I commented to a friend of mine who is a big admirer of Sherman's March how it almost has this feeling of an epic documentary with so much shift in places and people. As a documentary filmmaker (more experimental than McElwee's narrative) it is pretty stunning how he finds all of these people. From the woman who tells Ross that slavery should be a choice made by the person and the guy now dating his crush that for some reason is transporting statues of animals throughout the area. Of course I've had this feeling there is more eccentric people in the south I think because of its lack of hustle and bustle that they find other ways to use their time. A lot of people do very tedious tasks with their time. I suppose I can see why people would just be bothered by his ramblings and what not but I never really thought of it as being some McElwee spilling his troubles as much as it is showing how it is to be where you are from and have these different moral ideas weighing down on you from your family and childhood.

User avatar
Camera Obscura
Joined: Tue Aug 26, 2008 7:27 pm
Location: The Netherlands

Re: Sherman's March (McElwee, 1986)

#6 Post by Camera Obscura » Mon Feb 16, 2009 8:05 am

MyNameCriterionForum wrote:The best thing Ross McWeeney ever filmed occurs at the 13-minute mark of this film.
Forgot to mention the film is funny as hell. Some truly laugh-out-loud moments, for me anyway..

I don't see a separate McElwee thread, so I might as well bring it up right here. Has anyone seen his latest film In Paraguay (2008) ? I have a bit of a hard time imagining McElwee rambling around in Paraguay, but apparently, he and his wife have adopted a Paraguayan infant girl named Mariah.. hence the trip to Paraguay...

User avatar
zedz
Joined: Sun Nov 07, 2004 7:24 pm

Re: Sherman's March (McElwee, 1986)

#7 Post by zedz » Mon Feb 16, 2009 5:07 pm

Floyd wrote:As a documentary filmmaker (more experimental than McElwee's narrative) it is pretty stunning how he finds all of these people. From the woman who tells Ross that slavery should be a choice made by the person and the guy now dating his crush that for some reason is transporting statues of animals throughout the area.
I think his passive persona is important: people just keep opening up to him - even the new boyfriend can't conceive of him as a threat.

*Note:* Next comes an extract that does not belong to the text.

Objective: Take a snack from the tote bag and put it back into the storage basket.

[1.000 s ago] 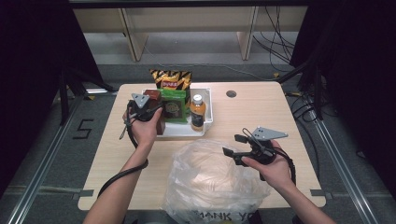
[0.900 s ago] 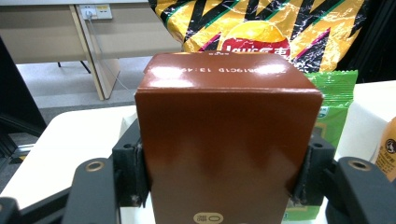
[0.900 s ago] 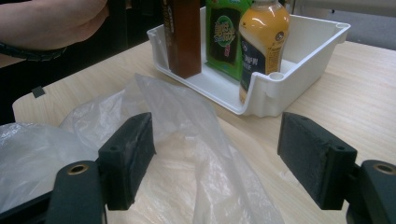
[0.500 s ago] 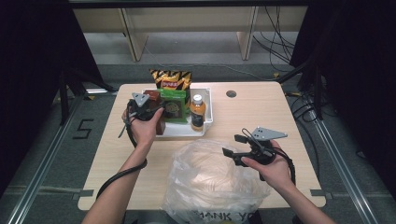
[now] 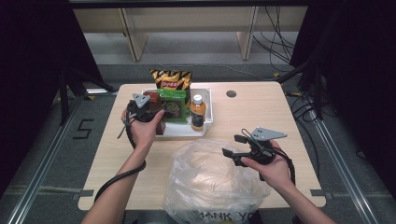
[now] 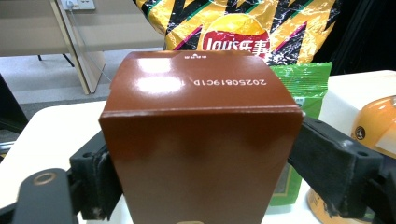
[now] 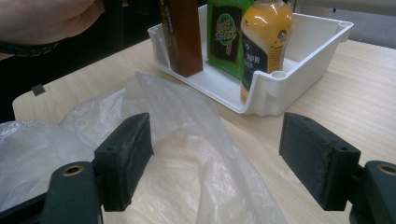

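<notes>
The left gripper (image 6: pixel 201 158) has just been opening its jaws around the upright brown box (image 6: pixel 198 140) in the white tray (image 5: pixel 208 114), likely releasing it there, while the right gripper (image 7: pixel 215 158) hovers wide open over the plastic bag (image 7: pixel 154 154).

The high view is lit evenly from above; the counter (image 5: pixel 261 116) is bright, while the surroundings left and right fall into deep black. The picture is soft, with little fine detail. The plastic bag (image 5: pixel 210 182) catches pale glare and small highlights. In the left gripper view, the brown box (image 6: pixel 196 149) shows white reflections on its top face, and its printed numbers are sharp; the chip bag (image 6: pixel 238 28) behind it is shiny. In the right gripper view, the near pads are a little blurred and the bottle (image 7: pixel 264 42) gleams.
</notes>
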### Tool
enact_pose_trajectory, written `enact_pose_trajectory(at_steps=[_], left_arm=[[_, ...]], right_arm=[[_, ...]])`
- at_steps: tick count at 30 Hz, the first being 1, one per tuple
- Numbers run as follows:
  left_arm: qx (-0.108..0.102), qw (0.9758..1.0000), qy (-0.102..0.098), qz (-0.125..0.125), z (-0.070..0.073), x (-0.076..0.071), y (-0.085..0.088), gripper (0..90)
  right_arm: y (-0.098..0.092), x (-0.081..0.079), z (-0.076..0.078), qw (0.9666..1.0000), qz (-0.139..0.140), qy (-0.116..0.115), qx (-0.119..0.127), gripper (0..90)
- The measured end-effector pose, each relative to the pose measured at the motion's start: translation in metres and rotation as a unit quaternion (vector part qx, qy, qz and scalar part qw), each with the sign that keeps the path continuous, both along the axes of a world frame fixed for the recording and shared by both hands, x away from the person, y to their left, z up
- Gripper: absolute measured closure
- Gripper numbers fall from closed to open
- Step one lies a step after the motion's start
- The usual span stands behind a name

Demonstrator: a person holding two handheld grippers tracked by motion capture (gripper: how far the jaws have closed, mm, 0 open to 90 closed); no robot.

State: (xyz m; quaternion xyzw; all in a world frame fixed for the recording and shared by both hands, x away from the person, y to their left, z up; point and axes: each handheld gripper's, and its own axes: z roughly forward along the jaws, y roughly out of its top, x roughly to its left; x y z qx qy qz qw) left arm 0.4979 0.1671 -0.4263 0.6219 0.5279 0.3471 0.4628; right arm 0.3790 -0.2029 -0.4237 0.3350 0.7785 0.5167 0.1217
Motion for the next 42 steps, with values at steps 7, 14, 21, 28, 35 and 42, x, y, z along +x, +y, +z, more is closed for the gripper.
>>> enact_pose_trajectory(at_steps=[7,14,21,28,35,42], left_arm=[[0.001,1.0000,-0.002,-0.010,0.001,-0.003,0.001,14.5],[-0.004,0.9999,-0.005,-0.013,0.003,-0.004,0.000,14.0],[-0.005,0.9999,-0.006,-0.015,0.004,-0.006,0.000,13.7],[-0.005,0.9998,-0.003,-0.019,0.002,-0.011,0.002,14.0],[-0.005,0.9997,-0.007,-0.022,0.003,-0.014,0.002,14.0],[-0.006,0.9996,-0.007,-0.025,0.006,-0.019,0.003,14.1]], right_arm=[[-0.001,0.002,0.000,1.0000,0.002,-0.006,-0.005,25.7],[-0.001,0.002,-0.001,0.9998,-0.002,-0.015,-0.011,25.4],[0.000,0.002,-0.001,0.9999,0.002,-0.009,-0.005,25.5],[0.000,0.002,-0.001,1.0000,0.001,-0.009,-0.004,25.4],[0.002,0.000,-0.001,1.0000,0.001,0.000,-0.004,25.4],[0.001,0.000,-0.001,1.0000,0.000,0.000,-0.008,25.3]])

I've heard criticism that McElwee's inclusion of that bonkers defence of slavery is somehow 'unfair' - that the woman is included simply to make her look ridiculous - but as far as I'm concerned, if somebody says something that asinine (and gloriously spot on for the themes of McElwee's film) on camera, it deserves to be immortalised.

For those interested, there's a great interview with McElwee in Scott MacDonald's A Critical Cinema 2, which goes into a lot of detail about the filming of Sherman's March. (It's an essential volume all round, with extended interviews with Su Friedrich, Yoko Ono, Peter Watkins, Michael Snow, James Benning et al.)

User avatar
hearthesilence
Joined: Fri Mar 04, 2005 4:22 am
Location: NYC

Re: Sherman's March (Ross McElwee, 1986)

#8 Post by hearthesilence » Sat Jan 22, 2022 2:33 am

I was hoping this would get a new scan and at least a high-def release, so I checked with a Google search and found this clip. Disappointedly, it's merely SD and perhaps an indicator that First Run still has the rights, but surprisingly, Claudia's real-life daughter (seen in the clip) chimes in on the comments thread every few years and it's pretty touching:

"I am so grateful though that I can come to YouTube and see my mother as she passed January 15th of 2004. So when I have watched the video it's amazing to hear her voice as I don't remember it quite as Angelic or Southern LOL.

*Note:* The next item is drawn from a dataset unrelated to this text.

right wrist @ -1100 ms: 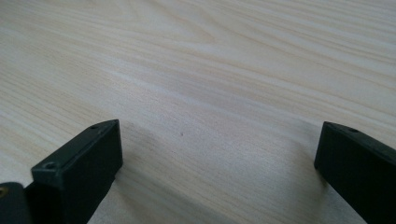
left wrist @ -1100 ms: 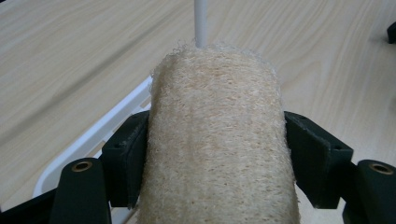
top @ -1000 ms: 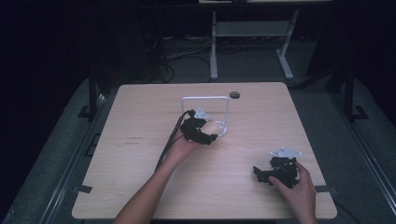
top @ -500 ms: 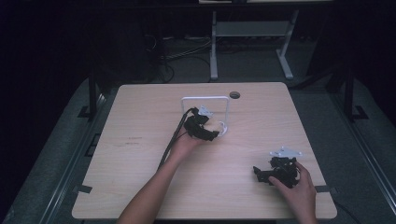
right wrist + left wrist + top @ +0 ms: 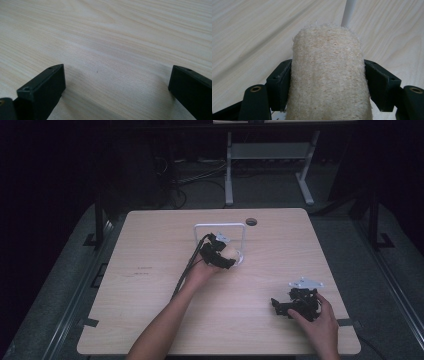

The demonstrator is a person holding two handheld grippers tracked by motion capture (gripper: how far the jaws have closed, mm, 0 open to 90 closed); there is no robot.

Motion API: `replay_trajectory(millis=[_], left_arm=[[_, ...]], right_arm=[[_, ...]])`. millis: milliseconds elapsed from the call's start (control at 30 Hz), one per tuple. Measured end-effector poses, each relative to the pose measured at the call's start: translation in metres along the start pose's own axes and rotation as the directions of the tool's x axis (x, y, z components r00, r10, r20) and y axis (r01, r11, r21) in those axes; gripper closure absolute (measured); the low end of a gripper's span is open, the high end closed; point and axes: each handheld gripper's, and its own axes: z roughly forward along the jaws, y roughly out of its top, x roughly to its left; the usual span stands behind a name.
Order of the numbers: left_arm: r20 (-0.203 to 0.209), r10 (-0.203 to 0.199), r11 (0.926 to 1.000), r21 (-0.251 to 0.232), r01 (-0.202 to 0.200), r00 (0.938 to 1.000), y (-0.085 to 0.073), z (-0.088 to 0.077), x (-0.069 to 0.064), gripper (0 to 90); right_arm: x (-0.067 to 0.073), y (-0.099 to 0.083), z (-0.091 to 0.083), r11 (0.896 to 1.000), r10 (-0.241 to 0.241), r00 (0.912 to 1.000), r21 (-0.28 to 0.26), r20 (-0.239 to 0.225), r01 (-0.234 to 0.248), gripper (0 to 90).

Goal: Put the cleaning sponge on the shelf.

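Loofah sponge [image 5: 328,75] pinched across its middle by left gripper [image 5: 220,254], beside white frame [image 5: 220,226] at table [image 5: 150,320] centre. Probably light, soft, squashy; best gripped mid-body. Right gripper [image 5: 295,304] spread, empty, resting near right edge

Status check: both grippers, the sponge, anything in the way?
Left gripper shut on loofah sponge, beside white rack. Right gripper open, empty, low over table. Rack post just beyond sponge.
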Motion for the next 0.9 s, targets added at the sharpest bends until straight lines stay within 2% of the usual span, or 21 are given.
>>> replay_trajectory(millis=[567,900], left_arm=[[0.005,-0.007,0.9999,0.013,0.007,1.0,-0.0008,0.007,0.0035,26.9],[-0.005,-0.012,0.9998,-0.017,0.012,0.9999,0.002,-0.0007,0.0023,23.4]], right_arm=[[0.0,0.0,0.0,1.0,0.0,1.0,0.0,0.0,0.0,0.7],[0.0,0.0,0.0,1.0,0.0,1.0,0.0,0.0,0.0,0.7]])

"Yes this is a great bird's-eye view and to life at the time..... Ross definitely had an eye. He definitely made himself cozy in the lives of these women, whether truly welcome or not he definitely got into the intimacy of their lives just being women. I know at the time my mother was really sweet but it was super stressful for her and she did not enjoy being in front of the camera. Well it seemed a huge imposition and her life at the time it is absolutely precious to look back at now."